Session Name: Poster Session 2

Room: East Ballroom

Day: Thursday

Time: 10:10 a.m.-Noon

Abstract Title: Magnetotail Deflation Associated with Substorm Expansions: A New Substorm Mode

PresentSurname: Nakai, H.

All Authors: Hitoshi Nakai, Y. Kamide, M. Brittnacher

Abstract : Utilizing UVI data from the Polar spacecraft and plasma/field data from the Geotail spacecraft, three clear-cut substorms are studied. A precursory auroral breakup occurred 30 - 40 min before a major expansion, developing to a full-scale auroral bulge. The bulge moved eastward with a decrease in the auroral intensity. The magnetic field fluctuated violently, by sustaining a rather constant total pressure at Geotail, even though the ionospheric foot point of the spacecraft was located within the bulge. No high-speed plasma flow was observed at Geotail in the plasma sheet.
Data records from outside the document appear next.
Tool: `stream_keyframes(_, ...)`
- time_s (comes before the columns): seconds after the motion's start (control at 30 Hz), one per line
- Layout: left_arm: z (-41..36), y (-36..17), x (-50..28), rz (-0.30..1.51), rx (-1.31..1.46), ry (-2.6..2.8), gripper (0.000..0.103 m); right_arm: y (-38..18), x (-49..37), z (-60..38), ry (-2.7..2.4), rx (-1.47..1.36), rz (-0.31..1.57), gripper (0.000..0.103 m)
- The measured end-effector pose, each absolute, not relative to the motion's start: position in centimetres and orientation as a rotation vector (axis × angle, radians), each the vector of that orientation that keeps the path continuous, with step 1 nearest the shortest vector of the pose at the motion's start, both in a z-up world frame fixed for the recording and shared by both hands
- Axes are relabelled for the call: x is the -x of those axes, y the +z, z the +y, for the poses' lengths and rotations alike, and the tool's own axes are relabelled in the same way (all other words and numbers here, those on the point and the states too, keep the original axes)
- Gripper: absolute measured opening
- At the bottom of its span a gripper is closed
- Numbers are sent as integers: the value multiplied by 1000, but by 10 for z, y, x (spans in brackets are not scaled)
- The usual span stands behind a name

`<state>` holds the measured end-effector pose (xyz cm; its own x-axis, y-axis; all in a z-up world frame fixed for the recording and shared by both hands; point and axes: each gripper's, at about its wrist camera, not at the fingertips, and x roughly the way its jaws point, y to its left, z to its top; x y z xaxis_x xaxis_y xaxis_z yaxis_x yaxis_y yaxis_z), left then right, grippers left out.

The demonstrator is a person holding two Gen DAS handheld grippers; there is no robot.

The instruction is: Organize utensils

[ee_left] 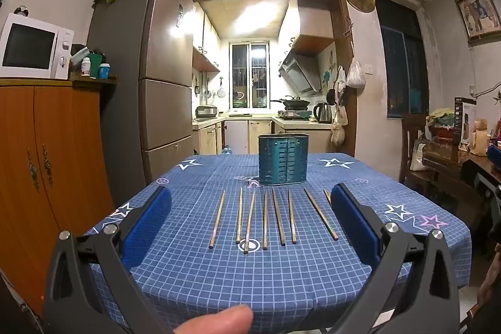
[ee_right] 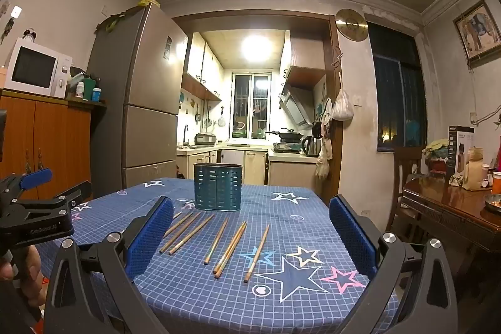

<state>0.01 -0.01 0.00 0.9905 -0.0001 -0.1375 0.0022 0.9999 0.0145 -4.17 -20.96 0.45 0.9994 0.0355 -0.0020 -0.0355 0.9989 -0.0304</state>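
Note:
Several wooden chopsticks (ee_left: 265, 219) lie side by side on the blue checked tablecloth (ee_left: 250, 280); they also show in the right wrist view (ee_right: 216, 240). A teal perforated utensil holder (ee_left: 283, 159) stands upright behind them, seen too in the right wrist view (ee_right: 218, 187). My left gripper (ee_left: 250, 201) is open and empty, held above the near table edge. My right gripper (ee_right: 250, 212) is open and empty, to the right of the chopsticks' near ends. The left gripper (ee_right: 47, 187) shows at the left edge of the right wrist view.
A wooden cabinet (ee_left: 47, 161) with a microwave (ee_left: 34, 47) stands left, a fridge (ee_left: 156, 83) beside it. A dark wooden side table (ee_right: 454, 205) with clutter and a chair (ee_right: 407, 171) stand right. The kitchen lies behind the table.

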Motion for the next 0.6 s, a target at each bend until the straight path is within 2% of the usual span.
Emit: stream_keyframes(0.6,-1,-3,-12,131,-56,-18,98,4,35,-207,35,32,1,100)
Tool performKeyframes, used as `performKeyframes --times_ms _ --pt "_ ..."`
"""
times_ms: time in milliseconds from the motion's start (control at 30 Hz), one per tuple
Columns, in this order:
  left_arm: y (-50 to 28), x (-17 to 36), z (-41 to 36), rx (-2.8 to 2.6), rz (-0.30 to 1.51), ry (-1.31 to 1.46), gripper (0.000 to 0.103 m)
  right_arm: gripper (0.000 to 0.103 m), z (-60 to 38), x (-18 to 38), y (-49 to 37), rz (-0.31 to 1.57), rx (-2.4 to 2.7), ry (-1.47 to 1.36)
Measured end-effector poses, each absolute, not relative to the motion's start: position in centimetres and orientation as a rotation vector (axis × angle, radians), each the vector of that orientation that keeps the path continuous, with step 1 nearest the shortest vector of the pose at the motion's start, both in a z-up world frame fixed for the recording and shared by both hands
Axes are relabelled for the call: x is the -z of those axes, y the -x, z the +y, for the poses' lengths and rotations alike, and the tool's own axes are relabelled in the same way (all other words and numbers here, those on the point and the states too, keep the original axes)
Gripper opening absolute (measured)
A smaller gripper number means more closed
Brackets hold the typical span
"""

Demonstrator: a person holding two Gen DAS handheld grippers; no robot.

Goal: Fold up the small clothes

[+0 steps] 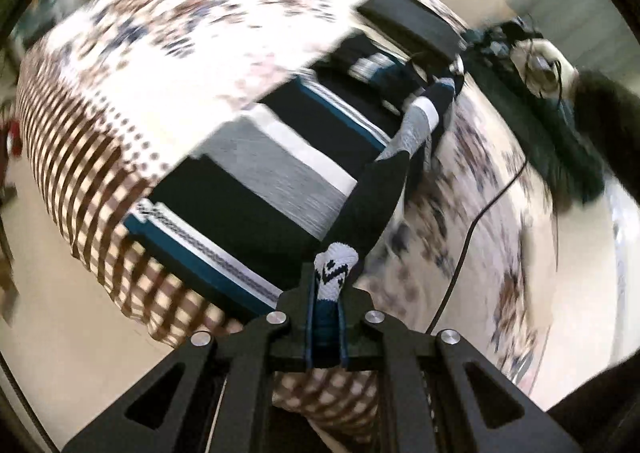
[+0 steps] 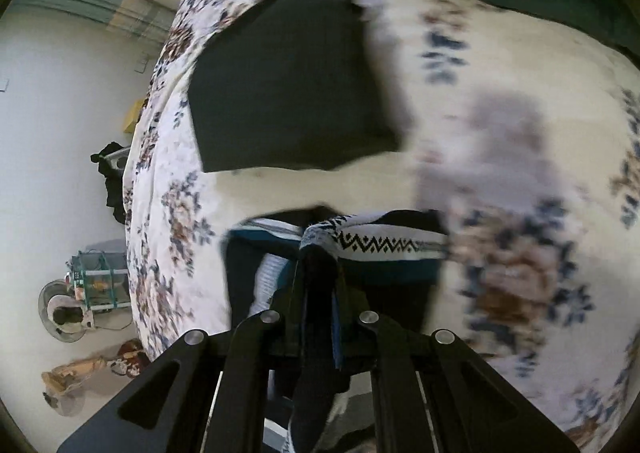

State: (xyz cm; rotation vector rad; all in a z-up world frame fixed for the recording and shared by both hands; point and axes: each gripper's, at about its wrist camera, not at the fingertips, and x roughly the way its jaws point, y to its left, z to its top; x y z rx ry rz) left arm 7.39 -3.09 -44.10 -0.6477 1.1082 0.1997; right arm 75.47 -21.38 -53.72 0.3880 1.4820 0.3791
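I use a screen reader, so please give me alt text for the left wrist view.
The left gripper has its jaws shut on an edge of a striped knit garment, lifted taut over a floral bedspread. The picture is motion-blurred.

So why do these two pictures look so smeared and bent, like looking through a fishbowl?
Left wrist view: round lens curves the floral bedspread, motion smears it; the striped garment and left gripper look sharper. Right wrist view: same bulge, blurred flowers, right gripper fairly crisp.
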Motion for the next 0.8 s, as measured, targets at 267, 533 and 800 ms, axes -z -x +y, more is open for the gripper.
performKeyframes --times_ms 267,533,800 --pt "-8.2 51.5 8.1 -0.256 1.134 0.836 0.006 0.009 -5.1 59.2 -76.8 1.526 -0.287 -0.225" --pt "-8.3 57.7 13.4 -0.255 1.204 0.966 0.006 0.009 3.3 65.3 -76.9 1.563 -0.202 -0.057" --pt "-7.3 58.1 14.8 -0.242 1.297 0.983 0.039 0.032 3.6 67.5 -77.3 1.641 -0.218 -0.096"
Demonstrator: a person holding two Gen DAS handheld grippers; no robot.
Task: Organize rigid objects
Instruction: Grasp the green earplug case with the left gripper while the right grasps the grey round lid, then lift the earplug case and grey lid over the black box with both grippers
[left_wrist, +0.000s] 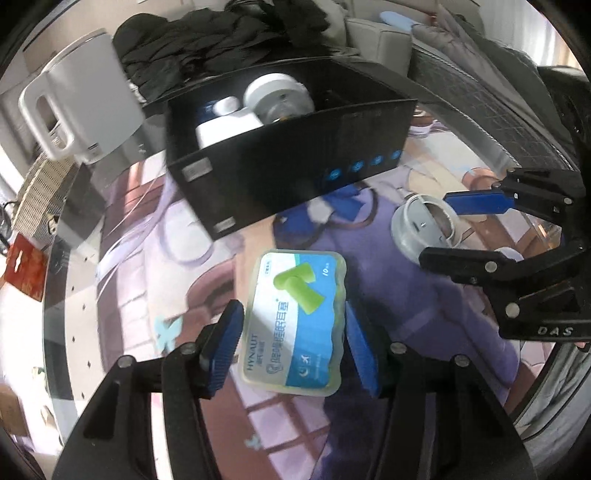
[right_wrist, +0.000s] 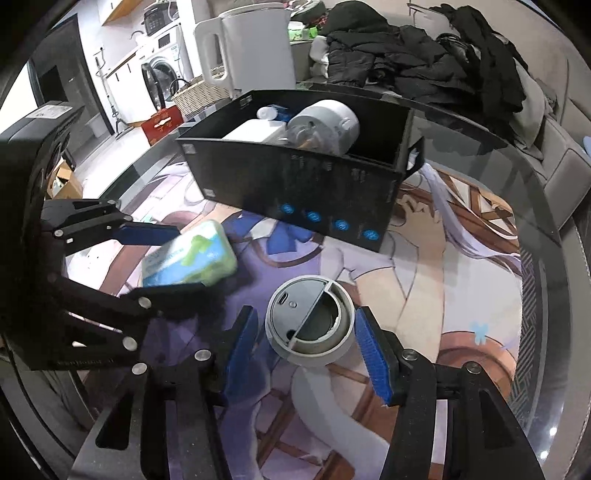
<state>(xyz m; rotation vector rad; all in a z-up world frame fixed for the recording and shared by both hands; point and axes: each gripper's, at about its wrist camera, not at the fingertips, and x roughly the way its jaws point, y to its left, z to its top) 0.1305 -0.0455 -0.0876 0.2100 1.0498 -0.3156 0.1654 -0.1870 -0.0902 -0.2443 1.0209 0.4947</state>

A major auroral breakup occurred in the premidnight sector near the western edge of the existing auroral bulge. The active auroral region expanded poleward and eastward. A magnetotail deflation, i.e., a drastic decrease in the total pressure accompanied by the dipolarization and the plasma-sheet expansion, occurred at Geotail when the active aurora reached the ionospheric foot point of the spacecraft. On the basis of the present observations, we suggest that the source region of the substorm wedge current at the precursory breakup was caused by distant-tail magnetic field reconnection, while the wedge current at the major breakup was originated from the mid-magnetotail neutral line. Instability at the duskside boundary between the sunward and tailward large-scale plasma flows is probably responsible for the onset of major breakups.